Sabemos, gracias a Sigmund Freud, que nuestra propia muerte no se puede concebir, no tiene representación en el inconsciente. Pero... ¿qué nos ocurre ante las pérdidas de nuestros seres queridos, en especial de un hijo? 
¿Podría derivar en una enfermedad? ¿Por ejemplo, en un cáncer?
Veamos el siguiente caso, que corresponde a la vida familiar y laboral de un médico alemán: el Doctor Ryke Geerd Hamer. Este controvertido especialista en medicina interna ejerció durante 15 años como jefe de diversos servicios en varios hospitales de Alemania.

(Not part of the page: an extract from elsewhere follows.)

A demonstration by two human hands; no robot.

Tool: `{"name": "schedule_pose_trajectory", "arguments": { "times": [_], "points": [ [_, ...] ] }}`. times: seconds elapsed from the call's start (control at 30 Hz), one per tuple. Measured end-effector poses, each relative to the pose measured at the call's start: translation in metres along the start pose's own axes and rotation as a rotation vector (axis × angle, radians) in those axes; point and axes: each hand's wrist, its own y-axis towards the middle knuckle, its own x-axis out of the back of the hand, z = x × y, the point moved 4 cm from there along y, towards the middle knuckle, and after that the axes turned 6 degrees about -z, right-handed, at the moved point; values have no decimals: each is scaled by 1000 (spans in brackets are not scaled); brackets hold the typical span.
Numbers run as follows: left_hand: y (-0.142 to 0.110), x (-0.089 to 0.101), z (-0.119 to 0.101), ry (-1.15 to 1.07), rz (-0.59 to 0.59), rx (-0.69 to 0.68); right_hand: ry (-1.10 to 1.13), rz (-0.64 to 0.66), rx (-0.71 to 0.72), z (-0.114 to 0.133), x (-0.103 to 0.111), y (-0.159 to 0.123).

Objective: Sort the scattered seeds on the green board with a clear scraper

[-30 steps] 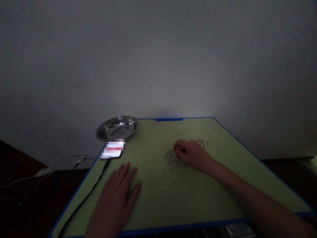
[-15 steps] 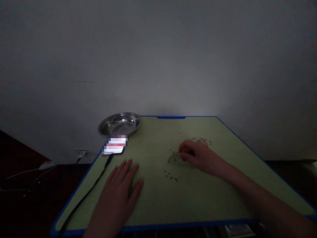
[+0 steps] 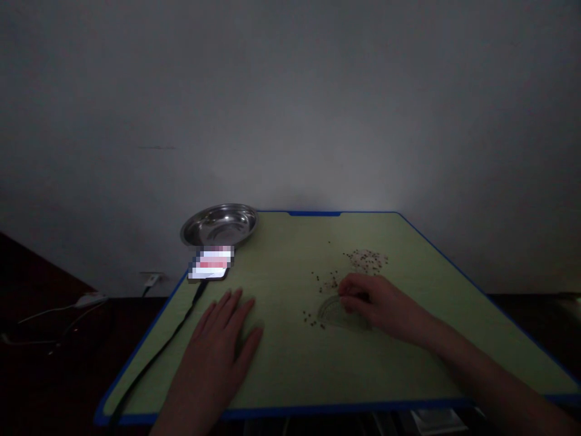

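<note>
My right hand (image 3: 381,303) pinches a clear, half-round plastic piece that looks like a protractor (image 3: 330,311), its curved edge pointing left, close to the tabletop. Small dark grains (image 3: 313,321) lie just left of it, and a few more (image 3: 327,282) sit beyond its curve. Farther back is a bigger spread of dark and pale grains (image 3: 367,260); what they are is too small to tell. Flat on the left part of the table rests my left hand (image 3: 218,345), fingers apart, holding nothing.
The pale green table (image 3: 290,369) has a blue rim. A shiny steel bowl (image 3: 222,227) stands at its back left corner. In front of the bowl is a phone with a lit, blurred screen (image 3: 211,264), and a black cable (image 3: 167,336) runs from it. Behind rises a grey wall (image 3: 290,109).
My right hand has drawn the protractor nearer to me and slightly right, uncovering more grains behind it. The left hand stays in place.
</note>
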Motion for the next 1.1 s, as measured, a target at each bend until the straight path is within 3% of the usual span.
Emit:
{"name": "schedule_pose_trajectory", "arguments": {
  "times": [0.17, 0.43, 0.83, 1.1],
  "points": [
    [0, 1, 0, 21, 12, -11, -51, -63, 37, 4, -6, 10],
    [0, -2, 1, 21, 3, -13, -79, -163, -23, -14, 6, 9],
    [1, -1, 1, -25, 31, 5, -72, -38, 189, 30, -25, 41],
    [2, 0, 0, -32, 44, 27, -24, 102, 212, 36, -36, 12]
  ]
}}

En la década de los años '70 llevaba ya un tiempo dándose cuenta que la medicina era muy especulativa, que no encajaba entre las otras ciencias. Se dio cuenta de que faltaba algo, que no habìa orden ni concierto.
En 1978, tras la muerte de su hijo Dirk, que fue un hecho determinante, Hamer padece un cáncer de testículo. Su esposa, que es médica oncóloga, desarrolla un cáncer en la mama izquierda. Esto lleva a Hamer a cuestionar: ¿Cómo es posible que dos personas sanas, y relativamente jóvenes, desarrollen un cáncer? Lo relaciona con el hecho traumático de la muerte del hijo de ambos.

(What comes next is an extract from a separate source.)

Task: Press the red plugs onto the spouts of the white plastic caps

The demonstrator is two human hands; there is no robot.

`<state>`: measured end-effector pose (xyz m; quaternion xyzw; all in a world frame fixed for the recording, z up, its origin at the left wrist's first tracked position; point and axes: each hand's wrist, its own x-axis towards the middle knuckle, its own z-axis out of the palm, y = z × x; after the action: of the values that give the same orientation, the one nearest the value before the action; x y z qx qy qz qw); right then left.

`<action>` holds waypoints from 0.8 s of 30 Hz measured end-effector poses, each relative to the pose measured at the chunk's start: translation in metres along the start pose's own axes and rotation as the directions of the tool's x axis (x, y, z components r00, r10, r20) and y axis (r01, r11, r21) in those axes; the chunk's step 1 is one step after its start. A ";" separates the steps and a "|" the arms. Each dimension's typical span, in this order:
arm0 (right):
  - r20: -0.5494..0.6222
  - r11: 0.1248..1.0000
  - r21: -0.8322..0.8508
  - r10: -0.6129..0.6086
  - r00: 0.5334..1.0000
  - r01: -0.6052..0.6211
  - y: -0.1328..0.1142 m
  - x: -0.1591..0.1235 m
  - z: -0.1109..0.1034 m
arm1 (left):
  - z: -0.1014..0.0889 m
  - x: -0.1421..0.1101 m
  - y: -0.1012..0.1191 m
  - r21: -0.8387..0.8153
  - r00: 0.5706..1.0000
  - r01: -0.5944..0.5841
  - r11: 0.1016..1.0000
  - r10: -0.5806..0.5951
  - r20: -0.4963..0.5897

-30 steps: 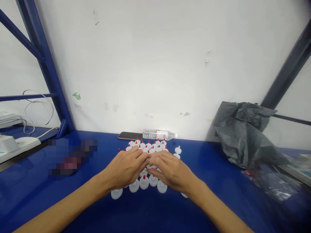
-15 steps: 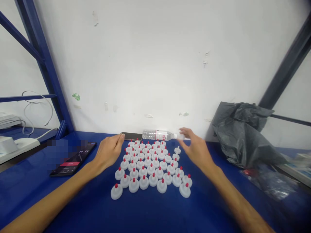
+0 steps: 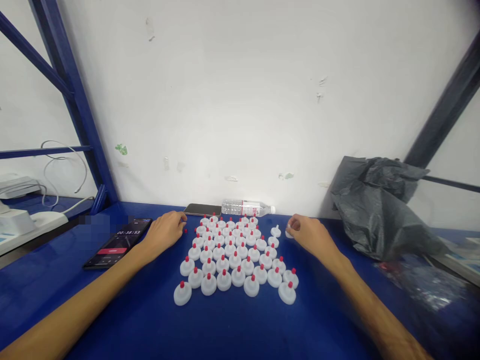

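Many white round nozzle caps with red tips (image 3: 235, 261) stand upright in loose rows on the blue table. At the right edge of the group, two white caps (image 3: 276, 231) have bare nozzles without a red tip. My right hand (image 3: 307, 232) is closed on another white cap (image 3: 288, 231), low over the table just right of these; its fingers hide most of it. My left hand (image 3: 167, 229) rests at the left of the group with fingers curled together. Beside its fingertips lies a small red tip (image 3: 185, 231). What its fingers hold, if anything, is hidden.
Against the wall lie a dark phone (image 3: 202, 209) and a clear plastic bottle (image 3: 245, 207) on its side. A second phone (image 3: 118, 244) showing a timer is at the left. A grey plastic bag (image 3: 378, 200) and clear plastic wrapping (image 3: 427, 282) sit at the right.
My right hand has moved down and slightly right with the white cap, from near the bottle's neck to the table. My left hand has shifted slightly left and down; a loose red tip now shows beside it.
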<state>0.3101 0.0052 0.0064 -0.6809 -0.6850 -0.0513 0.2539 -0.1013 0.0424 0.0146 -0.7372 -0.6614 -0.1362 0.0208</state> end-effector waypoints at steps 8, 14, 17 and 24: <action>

En esa época Hamer trabajaba como médico en una Clínica Ginecológica, por lo que estaba en condiciones especiales para llevar a cabo una tarea de investigación. Así, empezó a hacer algo que, aunque es muy básico, no lo hacen los médicos en la actualidad. Empezó a conversar con el paciente para saber su opinión sobre la causa de su enfermedad. Le empieza a preguntar a los pacientes con cáncer si han vivido alguna historia altamente traumática en su vida. Para su sorpresa, encuentra que prácticamente todas esas mujeres refieren una historia muy dramática, de un tiempo anterior a la aparición de la enfermedad. Entonces el investigador analiza por descarte, por tipo de enfermedad, y encuentra que en 100 casos con el mismo tipo de cáncer, todos refieren el mismo tipo de hecho traumático, con diferentes matices, pero siempre hay un denominador común, lo que lo lleva a comprender inicialmente la relación entre las vivencias de las personas (psiquis) y el órgano lesionado.
Este médico comprende el error de la medicina oficial: divide el cuerpo humano en especialidades, Un gran error, porque por ese camino se pierde la visión del conjunto.